== Brief ==
Write out the data exactly, every line included.

== Dataset section ==
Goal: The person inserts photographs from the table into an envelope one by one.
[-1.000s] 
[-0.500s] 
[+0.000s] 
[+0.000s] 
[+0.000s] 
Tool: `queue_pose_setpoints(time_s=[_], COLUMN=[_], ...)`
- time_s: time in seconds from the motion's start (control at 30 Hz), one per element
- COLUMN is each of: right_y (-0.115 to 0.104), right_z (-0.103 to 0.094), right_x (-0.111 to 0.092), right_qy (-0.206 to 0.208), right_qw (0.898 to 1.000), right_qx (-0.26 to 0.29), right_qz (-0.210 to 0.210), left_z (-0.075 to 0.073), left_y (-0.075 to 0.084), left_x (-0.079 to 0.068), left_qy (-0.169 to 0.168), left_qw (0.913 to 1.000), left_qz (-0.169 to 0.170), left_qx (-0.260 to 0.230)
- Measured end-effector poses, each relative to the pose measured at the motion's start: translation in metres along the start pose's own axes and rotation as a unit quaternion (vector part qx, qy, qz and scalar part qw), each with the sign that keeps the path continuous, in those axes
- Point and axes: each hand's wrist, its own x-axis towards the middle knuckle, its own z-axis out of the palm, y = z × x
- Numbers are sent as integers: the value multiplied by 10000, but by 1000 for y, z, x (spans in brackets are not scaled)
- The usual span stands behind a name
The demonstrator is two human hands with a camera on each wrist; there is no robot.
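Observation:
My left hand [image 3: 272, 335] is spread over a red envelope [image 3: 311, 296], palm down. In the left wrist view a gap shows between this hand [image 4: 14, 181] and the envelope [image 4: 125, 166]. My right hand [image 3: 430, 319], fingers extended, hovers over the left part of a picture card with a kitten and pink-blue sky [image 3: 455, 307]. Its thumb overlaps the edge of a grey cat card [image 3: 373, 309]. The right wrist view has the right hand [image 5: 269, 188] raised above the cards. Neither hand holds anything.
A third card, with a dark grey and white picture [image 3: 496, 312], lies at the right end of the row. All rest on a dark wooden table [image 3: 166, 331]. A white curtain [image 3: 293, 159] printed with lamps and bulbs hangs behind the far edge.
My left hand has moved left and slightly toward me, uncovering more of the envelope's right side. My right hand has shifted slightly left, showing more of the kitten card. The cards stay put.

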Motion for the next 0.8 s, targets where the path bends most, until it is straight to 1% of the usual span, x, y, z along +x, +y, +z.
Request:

== Task response ==
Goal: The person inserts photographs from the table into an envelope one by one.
[-1.000s] 
[-0.500s] 
[+0.000s] 
[+0.000s] 
[+0.000s] 
Tool: `queue_pose_setpoints(time_s=[_], COLUMN=[_], ...)`
- time_s: time in seconds from the motion's start (control at 30 Hz), one per element
- COLUMN is each of: right_y (-0.115 to 0.104), right_z (-0.103 to 0.094), right_x (-0.111 to 0.092), right_qy (-0.206 to 0.208), right_qw (0.898 to 1.000), right_qx (-0.26 to 0.29), right_qz (-0.210 to 0.210), left_z (-0.075 to 0.073), left_y (-0.075 to 0.084), left_x (-0.079 to 0.068), left_qy (-0.169 to 0.168), left_qw (0.913 to 1.000), left_qz (-0.169 to 0.170), left_qx (-0.260 to 0.230)
- Measured end-effector poses, each relative to the pose measured at the motion's start: translation in metres along the start pose's own axes and rotation as a unit quaternion (vector part qx, qy, qz and scalar part qw), each with the sign that keeps the path continuous, in those axes
- Point and axes: each hand's wrist, its own x-axis towards the middle knuckle, its own z-axis out of the palm, y = z × x
- Numbers are sent as integers: the value multiplied by 10000, but by 1000 for y, z, x (spans in brackets are not scaled)
- The usual span stands behind a name
The demonstrator is two human hands with a camera on each wrist; there is no robot.
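Observation:
My left hand [image 3: 272, 335] is spread over a red envelope [image 3: 311, 296], palm down. In the left wrist view a gap shows between this hand [image 4: 14, 181] and the envelope [image 4: 125, 166]. My right hand [image 3: 430, 319], fingers extended, hovers over the left part of a picture card with a kitten and pink-blue sky [image 3: 455, 307]. Its thumb overlaps the edge of a grey cat card [image 3: 373, 309]. The right wrist view has the right hand [image 5: 269, 188] raised above the cards. Neither hand holds anything.
A third card, with a dark grey and white picture [image 3: 496, 312], lies at the right end of the row. All rest on a dark wooden table [image 3: 166, 331]. A white curtain [image 3: 293, 159] printed with lamps and bulbs hangs behind the far edge.
My left hand has moved left and slightly toward me, uncovering more of the envelope's right side. My right hand has shifted slightly left, showing more of the kitten card. The cards stay put.
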
Motion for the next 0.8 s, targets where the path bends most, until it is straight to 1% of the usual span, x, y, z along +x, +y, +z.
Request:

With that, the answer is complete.